Your task: Go through the data line by line. Copy each one holding the string "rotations".
======== Available data
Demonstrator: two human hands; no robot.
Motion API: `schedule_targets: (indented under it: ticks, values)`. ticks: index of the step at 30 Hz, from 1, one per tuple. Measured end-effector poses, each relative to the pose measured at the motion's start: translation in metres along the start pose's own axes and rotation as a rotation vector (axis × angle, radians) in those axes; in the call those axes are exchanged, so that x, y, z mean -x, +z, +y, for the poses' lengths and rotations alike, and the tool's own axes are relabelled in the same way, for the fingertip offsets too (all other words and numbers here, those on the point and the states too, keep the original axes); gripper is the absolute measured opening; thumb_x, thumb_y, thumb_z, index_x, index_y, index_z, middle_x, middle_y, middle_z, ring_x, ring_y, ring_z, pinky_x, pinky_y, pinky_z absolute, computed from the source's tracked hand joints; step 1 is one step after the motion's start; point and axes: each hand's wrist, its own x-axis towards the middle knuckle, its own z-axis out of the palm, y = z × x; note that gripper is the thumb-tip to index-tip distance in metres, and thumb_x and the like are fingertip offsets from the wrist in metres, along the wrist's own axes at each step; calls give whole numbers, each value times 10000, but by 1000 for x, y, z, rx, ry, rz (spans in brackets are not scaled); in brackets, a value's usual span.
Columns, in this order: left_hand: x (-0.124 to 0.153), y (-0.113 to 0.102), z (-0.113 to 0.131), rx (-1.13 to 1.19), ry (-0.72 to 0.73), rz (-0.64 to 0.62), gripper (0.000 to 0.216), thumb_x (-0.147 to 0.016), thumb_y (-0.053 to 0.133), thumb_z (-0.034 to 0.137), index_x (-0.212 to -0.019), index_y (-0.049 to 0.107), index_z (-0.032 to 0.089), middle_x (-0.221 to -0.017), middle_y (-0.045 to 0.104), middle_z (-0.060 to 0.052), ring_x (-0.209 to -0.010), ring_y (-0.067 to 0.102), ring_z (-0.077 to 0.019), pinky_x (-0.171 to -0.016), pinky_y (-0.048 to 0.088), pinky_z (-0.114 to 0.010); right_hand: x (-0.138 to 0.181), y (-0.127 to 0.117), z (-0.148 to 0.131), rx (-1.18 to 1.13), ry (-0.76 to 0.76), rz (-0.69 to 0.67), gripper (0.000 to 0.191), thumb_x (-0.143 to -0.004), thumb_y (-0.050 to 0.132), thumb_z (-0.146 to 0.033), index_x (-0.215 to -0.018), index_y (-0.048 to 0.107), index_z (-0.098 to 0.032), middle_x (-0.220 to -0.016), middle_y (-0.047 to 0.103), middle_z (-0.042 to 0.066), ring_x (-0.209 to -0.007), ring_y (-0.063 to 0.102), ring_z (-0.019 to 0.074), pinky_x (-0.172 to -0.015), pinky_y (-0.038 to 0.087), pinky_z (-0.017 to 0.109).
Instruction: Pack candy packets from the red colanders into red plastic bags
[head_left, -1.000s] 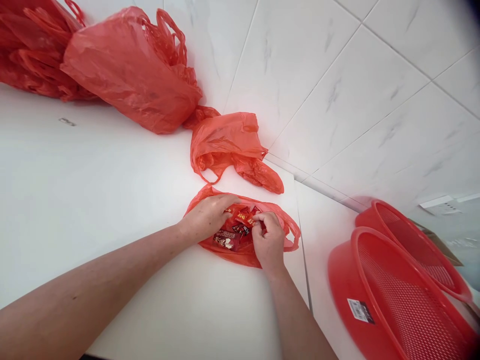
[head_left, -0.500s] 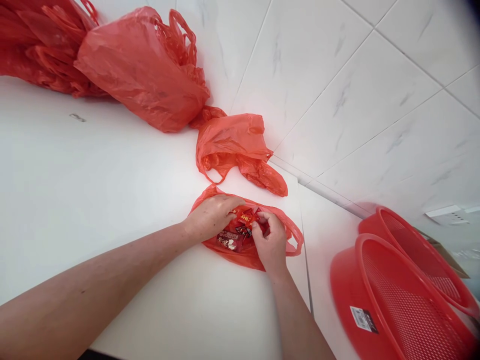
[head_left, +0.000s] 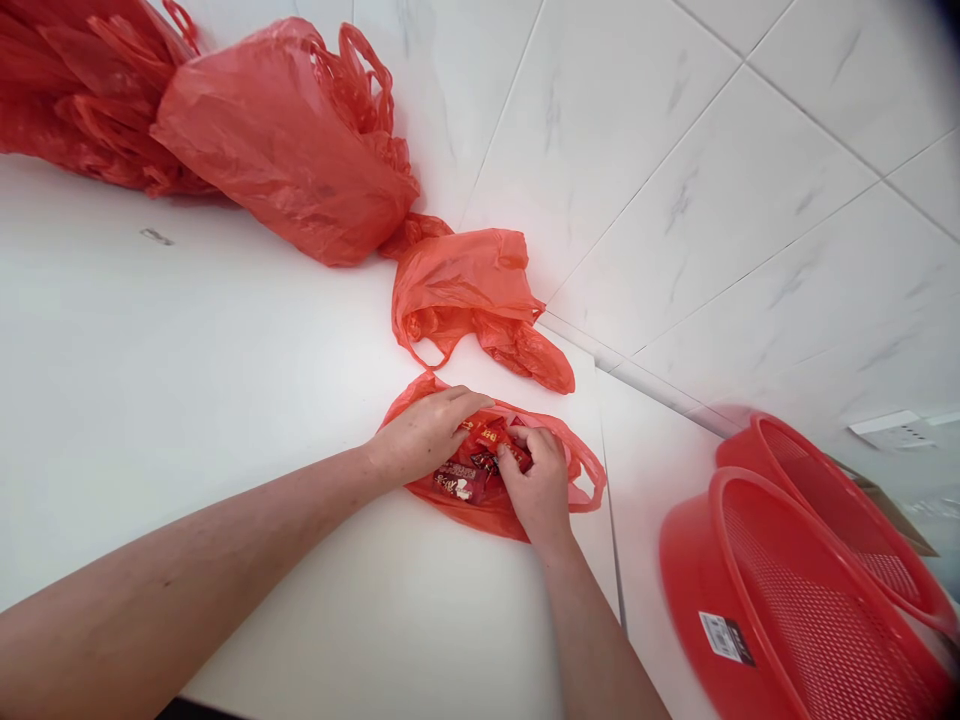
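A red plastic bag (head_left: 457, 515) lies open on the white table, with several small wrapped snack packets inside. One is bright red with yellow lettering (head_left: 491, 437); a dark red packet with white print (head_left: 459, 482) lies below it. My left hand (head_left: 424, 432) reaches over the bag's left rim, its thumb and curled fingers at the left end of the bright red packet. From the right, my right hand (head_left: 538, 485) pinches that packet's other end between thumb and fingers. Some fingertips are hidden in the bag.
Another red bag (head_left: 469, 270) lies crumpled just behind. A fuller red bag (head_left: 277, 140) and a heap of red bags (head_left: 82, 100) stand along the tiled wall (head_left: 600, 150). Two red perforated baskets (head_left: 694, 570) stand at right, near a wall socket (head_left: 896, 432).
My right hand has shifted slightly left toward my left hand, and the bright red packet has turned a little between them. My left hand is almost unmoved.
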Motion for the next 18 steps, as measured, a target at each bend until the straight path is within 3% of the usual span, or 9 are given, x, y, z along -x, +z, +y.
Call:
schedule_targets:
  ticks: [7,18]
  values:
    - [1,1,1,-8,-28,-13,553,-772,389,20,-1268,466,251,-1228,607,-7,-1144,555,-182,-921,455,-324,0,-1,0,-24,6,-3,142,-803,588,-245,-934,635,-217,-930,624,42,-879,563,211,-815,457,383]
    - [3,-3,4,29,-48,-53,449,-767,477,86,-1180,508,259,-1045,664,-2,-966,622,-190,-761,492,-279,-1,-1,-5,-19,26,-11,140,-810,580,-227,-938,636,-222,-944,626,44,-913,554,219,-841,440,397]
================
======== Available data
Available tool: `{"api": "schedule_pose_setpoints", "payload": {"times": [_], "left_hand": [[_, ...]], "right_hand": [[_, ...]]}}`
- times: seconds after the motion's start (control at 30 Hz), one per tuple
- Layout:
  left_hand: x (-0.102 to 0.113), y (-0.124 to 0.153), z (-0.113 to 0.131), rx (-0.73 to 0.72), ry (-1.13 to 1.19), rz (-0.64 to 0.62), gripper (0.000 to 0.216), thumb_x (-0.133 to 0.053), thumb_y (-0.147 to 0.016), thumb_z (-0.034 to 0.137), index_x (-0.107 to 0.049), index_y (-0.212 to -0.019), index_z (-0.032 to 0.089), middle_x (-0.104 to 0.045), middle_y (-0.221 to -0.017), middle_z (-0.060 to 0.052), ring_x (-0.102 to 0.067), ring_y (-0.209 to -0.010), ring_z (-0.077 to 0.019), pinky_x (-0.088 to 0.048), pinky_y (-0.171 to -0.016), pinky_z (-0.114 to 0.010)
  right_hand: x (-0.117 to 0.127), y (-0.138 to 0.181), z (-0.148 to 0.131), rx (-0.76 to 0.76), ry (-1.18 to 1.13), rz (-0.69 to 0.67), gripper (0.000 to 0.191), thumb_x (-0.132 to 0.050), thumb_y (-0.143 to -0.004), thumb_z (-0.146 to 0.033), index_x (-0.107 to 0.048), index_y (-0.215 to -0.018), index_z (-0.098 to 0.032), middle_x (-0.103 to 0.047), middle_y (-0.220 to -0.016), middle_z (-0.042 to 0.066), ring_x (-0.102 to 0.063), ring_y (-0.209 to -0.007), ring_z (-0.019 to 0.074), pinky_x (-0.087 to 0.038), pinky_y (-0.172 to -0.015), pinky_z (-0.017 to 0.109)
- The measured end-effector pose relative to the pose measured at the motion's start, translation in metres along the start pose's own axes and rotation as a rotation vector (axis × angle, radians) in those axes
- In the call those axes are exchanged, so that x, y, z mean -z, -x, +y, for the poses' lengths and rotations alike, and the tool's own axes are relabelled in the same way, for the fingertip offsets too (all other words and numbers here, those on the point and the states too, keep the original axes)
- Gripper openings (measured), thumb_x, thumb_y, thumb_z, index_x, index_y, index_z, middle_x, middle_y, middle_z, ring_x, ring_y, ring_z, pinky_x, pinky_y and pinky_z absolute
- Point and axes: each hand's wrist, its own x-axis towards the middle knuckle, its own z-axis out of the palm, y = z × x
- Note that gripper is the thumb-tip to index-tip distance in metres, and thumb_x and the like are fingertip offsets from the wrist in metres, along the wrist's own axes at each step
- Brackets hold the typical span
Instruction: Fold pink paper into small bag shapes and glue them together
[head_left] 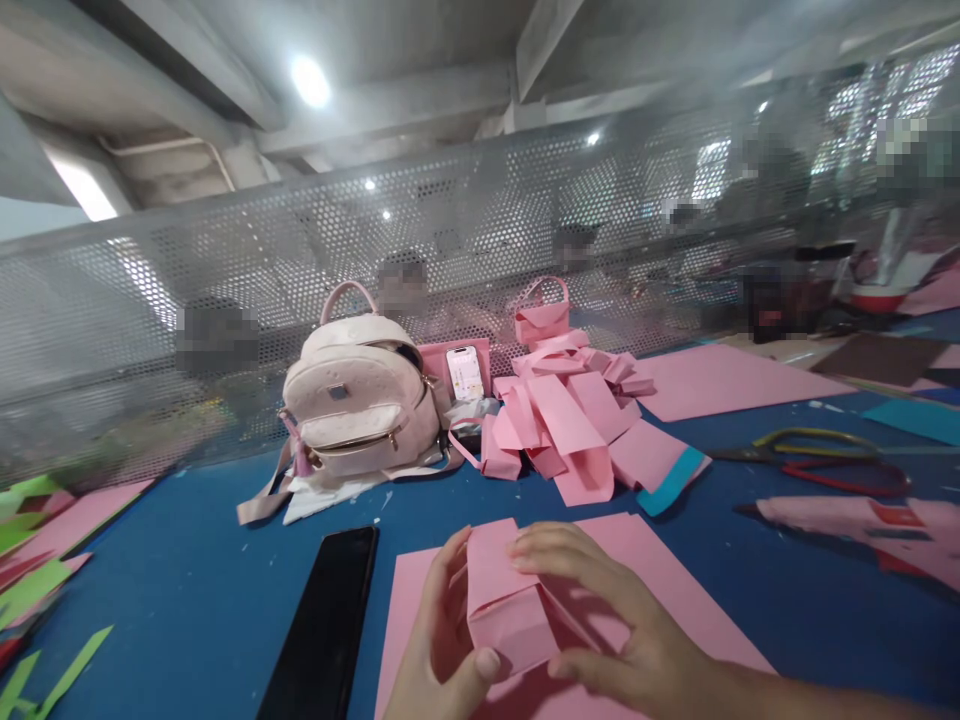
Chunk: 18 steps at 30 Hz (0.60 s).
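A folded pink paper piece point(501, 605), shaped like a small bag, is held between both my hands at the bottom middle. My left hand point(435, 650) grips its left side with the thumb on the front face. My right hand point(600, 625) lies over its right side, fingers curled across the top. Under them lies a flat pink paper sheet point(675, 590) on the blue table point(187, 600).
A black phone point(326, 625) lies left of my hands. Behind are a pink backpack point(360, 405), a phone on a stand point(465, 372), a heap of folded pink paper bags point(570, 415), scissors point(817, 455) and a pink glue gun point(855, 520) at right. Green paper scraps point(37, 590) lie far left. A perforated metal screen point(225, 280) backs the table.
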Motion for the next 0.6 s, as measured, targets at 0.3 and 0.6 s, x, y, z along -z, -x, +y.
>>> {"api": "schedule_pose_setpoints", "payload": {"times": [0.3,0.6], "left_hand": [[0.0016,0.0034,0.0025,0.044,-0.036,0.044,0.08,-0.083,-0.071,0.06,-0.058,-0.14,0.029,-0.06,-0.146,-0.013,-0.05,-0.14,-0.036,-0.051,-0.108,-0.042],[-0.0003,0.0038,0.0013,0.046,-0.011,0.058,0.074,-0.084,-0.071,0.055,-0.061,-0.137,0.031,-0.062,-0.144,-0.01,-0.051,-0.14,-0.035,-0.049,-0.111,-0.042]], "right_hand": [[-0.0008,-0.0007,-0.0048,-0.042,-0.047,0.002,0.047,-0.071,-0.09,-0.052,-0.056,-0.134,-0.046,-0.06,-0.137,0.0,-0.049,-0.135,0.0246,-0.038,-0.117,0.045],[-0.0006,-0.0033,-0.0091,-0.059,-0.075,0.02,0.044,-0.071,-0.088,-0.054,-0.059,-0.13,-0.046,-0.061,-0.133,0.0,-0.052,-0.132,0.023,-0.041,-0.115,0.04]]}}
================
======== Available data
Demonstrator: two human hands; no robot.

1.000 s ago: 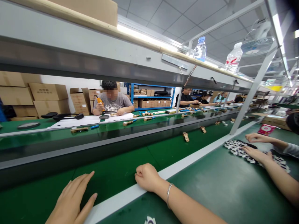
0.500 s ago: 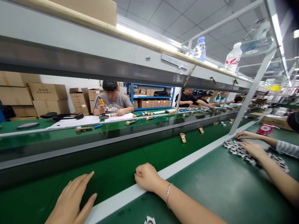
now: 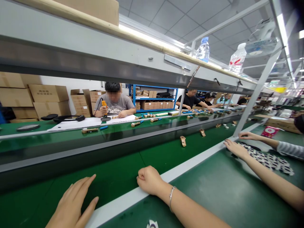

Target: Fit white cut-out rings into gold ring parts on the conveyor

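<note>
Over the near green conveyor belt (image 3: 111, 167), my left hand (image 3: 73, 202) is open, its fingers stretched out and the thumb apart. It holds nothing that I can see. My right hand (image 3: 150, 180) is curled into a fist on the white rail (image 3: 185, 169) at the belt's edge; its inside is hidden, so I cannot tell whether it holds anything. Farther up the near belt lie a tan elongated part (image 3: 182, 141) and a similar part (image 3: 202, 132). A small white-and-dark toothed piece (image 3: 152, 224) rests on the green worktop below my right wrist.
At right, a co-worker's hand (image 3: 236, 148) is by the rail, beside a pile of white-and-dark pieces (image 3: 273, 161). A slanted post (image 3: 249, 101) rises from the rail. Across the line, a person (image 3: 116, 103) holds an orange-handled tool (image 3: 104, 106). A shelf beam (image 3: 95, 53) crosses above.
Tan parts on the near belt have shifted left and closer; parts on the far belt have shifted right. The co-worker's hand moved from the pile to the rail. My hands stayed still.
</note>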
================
Response to this exercise:
Motion API: `schedule_targets: (indented under it: ticks, values)`. ticks: index of the step at 30 Hz, from 1, one per tuple. Measured end-effector poses, each relative to the pose measured at the motion's start: translation in metres along the start pose's own axes and rotation as a rotation vector (axis × angle, radians) in those axes; in the call those axes are exchanged, so that x, y, z mean -x, +z, +y, for the poses' lengths and rotations alike, and the tool's own axes are relabelled in the same way, for the fingertip offsets too (all other words and numbers here, those on the point and the states too, keep the original axes); gripper is the absolute measured opening; thumb_x, thumb_y, thumb_z, index_x, index_y, index_z, middle_x, middle_y, middle_z, ring_x, ring_y, ring_z, pinky_x, pinky_y, pinky_z absolute, computed from the source's tracked hand joints; step 1 is one step after the motion's start; point and axes: each hand's wrist, its own x-axis towards the middle knuckle, its own z-axis out of the palm, y = z × x; note that gripper is the thumb-tip to index-tip distance in metres, and thumb_x and the like are fingertip offsets from the wrist in metres, along the wrist's own axes at each step; calls give whole numbers, each value times 10000, but by 1000 for x, y, z, rx, ry, rz (spans in brackets are not scaled); in brackets, a value's usual span.
- In the call those axes are exchanged, so that x, y, z mean -z, -x, +y, for the poses' lengths and rotations alike, and the tool's own axes are relabelled in the same way, for the fingertip offsets too (all other words and numbers here, those on the point and the states too, keep the original axes)

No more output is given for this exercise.